Lennon insists he is unconcerned by criticism of Celtic’s achievements from those who believe the absence of Rangers from the top flight has diminished the title win. “I can’t change people’s perceptions on things,” he added. “I understand it but I can’t change it. You try to, but people will always be blinkered one way or the other. My ambition while I’m here is to win trophies and produce good players along the way. I feel I have two world-class players in Virgil van Dijk and Fraser Forster. Whether or not I can keep them here is another thing. But the fact I brought them here from nowhere is something I can be proud of.
“We maybe still need to improve on the recruitment side of things a little, though, because we didn’t get it all right last summer. That is now the key between now and when the Champions League qualifiers start in July.”
With Rangers still experiencing financial difficulties ahead of their move into the second tier of the Scottish game, Celtic fans are predicting their run will stretch to a record ten titles in a row. And Lawwell has admitted there needs to be change to keep Scottish football competitive. “There are challenges ahead in terms of creating meaningful games,” he told Sky Sports News. “No question, that is one of the challenges that Scottish football faces.
“I think we are realising that as a nation and we need to find some form of solution.”
Lawwell knows he might also face a fight to hold on to manager Lennon following the comfortable title win.

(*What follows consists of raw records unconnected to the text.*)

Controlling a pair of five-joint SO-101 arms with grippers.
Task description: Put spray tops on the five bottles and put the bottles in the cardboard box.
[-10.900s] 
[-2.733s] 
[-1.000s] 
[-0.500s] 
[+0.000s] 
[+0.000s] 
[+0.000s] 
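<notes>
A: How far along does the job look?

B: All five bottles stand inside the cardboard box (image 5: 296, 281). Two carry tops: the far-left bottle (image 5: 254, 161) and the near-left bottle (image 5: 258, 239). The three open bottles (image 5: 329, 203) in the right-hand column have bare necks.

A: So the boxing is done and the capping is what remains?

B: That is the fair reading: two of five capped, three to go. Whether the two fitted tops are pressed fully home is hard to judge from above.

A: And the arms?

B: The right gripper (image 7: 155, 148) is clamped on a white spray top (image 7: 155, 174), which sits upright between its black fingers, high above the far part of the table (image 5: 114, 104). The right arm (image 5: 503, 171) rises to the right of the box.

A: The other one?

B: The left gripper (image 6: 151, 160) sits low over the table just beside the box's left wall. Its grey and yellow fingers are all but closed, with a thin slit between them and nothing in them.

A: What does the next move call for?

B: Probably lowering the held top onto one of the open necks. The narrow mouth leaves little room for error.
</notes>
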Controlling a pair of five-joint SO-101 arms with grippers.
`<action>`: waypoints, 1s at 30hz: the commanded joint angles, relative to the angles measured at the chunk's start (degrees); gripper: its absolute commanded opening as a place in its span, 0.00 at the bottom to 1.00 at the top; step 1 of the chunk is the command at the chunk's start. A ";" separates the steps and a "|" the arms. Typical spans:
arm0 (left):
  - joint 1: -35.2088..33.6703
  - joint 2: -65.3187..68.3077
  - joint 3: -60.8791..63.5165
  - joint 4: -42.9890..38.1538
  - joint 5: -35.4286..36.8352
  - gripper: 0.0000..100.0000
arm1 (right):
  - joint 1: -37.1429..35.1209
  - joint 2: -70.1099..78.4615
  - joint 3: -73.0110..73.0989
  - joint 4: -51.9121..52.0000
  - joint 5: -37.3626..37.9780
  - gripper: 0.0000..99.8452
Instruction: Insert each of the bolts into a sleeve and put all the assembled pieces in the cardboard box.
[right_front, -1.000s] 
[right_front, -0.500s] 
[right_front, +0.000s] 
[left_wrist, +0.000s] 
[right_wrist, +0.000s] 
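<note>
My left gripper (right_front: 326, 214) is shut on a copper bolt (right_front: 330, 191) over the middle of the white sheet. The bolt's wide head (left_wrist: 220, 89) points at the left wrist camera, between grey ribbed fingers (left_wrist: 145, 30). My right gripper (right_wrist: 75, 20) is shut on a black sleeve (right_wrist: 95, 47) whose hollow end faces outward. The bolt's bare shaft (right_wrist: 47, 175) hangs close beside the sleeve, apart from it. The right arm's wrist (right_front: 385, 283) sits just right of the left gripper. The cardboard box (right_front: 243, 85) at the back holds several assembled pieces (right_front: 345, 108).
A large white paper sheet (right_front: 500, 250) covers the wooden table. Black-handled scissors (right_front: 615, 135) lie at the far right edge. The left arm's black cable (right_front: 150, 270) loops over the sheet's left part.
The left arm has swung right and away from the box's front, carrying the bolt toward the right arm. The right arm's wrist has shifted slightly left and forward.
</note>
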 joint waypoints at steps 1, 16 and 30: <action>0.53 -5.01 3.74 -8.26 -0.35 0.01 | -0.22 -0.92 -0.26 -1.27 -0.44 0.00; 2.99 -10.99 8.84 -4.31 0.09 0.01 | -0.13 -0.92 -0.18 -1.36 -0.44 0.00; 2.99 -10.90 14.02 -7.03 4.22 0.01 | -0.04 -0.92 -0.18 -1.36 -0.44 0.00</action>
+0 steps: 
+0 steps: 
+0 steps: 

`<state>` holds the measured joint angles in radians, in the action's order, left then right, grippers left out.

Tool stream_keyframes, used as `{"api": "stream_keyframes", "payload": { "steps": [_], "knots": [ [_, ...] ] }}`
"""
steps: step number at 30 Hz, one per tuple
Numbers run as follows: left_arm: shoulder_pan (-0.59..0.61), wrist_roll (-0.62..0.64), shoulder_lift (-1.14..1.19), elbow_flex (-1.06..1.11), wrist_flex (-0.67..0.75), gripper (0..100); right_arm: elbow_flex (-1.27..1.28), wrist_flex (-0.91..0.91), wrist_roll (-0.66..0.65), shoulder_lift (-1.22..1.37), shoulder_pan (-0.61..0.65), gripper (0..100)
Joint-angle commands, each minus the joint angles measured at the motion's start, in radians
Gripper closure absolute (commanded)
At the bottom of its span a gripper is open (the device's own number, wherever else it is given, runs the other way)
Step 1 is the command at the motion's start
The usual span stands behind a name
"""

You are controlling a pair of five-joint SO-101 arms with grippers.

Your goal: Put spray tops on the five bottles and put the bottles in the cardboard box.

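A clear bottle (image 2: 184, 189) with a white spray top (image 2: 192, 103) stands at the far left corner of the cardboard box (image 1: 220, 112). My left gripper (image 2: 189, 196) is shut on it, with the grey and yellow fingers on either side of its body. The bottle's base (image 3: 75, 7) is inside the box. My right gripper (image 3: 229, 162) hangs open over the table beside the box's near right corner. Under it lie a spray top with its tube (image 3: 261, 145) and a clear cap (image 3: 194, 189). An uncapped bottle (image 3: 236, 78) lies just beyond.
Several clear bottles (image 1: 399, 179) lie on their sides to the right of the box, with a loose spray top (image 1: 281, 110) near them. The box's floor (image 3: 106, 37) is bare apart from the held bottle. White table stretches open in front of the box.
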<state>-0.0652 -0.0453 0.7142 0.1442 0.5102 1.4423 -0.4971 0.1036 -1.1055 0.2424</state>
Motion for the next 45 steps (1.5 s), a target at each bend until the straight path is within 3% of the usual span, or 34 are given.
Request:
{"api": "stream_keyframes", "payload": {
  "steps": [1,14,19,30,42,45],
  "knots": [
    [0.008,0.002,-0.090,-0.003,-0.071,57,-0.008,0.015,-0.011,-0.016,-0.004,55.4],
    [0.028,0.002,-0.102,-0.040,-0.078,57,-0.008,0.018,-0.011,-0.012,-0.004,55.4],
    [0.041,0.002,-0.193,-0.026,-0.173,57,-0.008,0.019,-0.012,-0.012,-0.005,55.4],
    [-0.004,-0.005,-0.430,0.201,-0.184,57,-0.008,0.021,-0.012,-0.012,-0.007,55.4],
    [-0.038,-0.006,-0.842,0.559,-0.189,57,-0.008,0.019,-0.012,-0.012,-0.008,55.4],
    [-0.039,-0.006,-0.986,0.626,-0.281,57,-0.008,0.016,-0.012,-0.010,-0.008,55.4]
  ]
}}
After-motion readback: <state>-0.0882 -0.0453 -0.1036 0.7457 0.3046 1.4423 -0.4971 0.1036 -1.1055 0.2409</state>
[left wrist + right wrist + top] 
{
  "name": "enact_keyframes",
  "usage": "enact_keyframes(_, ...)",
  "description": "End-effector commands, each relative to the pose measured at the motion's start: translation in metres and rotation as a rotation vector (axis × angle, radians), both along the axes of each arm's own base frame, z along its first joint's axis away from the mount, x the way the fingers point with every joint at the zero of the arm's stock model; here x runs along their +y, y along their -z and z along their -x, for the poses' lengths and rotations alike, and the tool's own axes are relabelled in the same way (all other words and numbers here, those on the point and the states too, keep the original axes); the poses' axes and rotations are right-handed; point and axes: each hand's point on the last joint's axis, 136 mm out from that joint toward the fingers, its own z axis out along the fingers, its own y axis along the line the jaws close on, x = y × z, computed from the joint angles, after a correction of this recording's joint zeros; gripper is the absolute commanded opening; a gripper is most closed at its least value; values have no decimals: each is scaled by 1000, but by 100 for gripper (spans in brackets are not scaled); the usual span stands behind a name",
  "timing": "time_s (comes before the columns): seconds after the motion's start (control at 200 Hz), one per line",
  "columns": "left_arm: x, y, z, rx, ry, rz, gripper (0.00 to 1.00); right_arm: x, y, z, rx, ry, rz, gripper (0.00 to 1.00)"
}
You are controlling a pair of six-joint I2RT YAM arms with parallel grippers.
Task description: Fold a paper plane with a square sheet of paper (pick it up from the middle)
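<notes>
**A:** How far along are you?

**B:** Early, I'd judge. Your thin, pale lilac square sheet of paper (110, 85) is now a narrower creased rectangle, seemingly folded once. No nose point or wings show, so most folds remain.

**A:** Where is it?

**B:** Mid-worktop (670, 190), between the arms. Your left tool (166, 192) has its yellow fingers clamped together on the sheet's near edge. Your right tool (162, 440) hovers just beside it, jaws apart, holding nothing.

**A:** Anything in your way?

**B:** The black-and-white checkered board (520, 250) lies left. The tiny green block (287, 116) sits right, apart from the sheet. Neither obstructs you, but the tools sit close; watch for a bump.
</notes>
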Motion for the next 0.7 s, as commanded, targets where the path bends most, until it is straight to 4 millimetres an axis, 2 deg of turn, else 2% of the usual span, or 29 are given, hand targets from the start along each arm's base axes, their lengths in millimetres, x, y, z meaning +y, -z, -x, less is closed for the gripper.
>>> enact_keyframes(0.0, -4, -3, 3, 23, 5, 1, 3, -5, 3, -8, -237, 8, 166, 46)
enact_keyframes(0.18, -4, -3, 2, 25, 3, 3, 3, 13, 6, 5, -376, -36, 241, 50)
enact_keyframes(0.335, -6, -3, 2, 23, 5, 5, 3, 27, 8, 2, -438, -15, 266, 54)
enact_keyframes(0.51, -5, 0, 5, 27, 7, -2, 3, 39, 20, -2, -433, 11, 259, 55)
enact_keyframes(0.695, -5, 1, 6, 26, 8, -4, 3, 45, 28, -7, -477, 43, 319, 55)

“The consequence of success is that people become intrigued with our manager, your coaches, your scouts, and then eventually maybe court them,” he said. “Neil, I think, is a big part of Celtic and Celtic is a big part of him. I think it would be a wrench for Neil to leave – however, he is an ambitious guy, a highly-talented guy, and through time who knows? But hopefully we can provide the motivation and context for him to stay here.”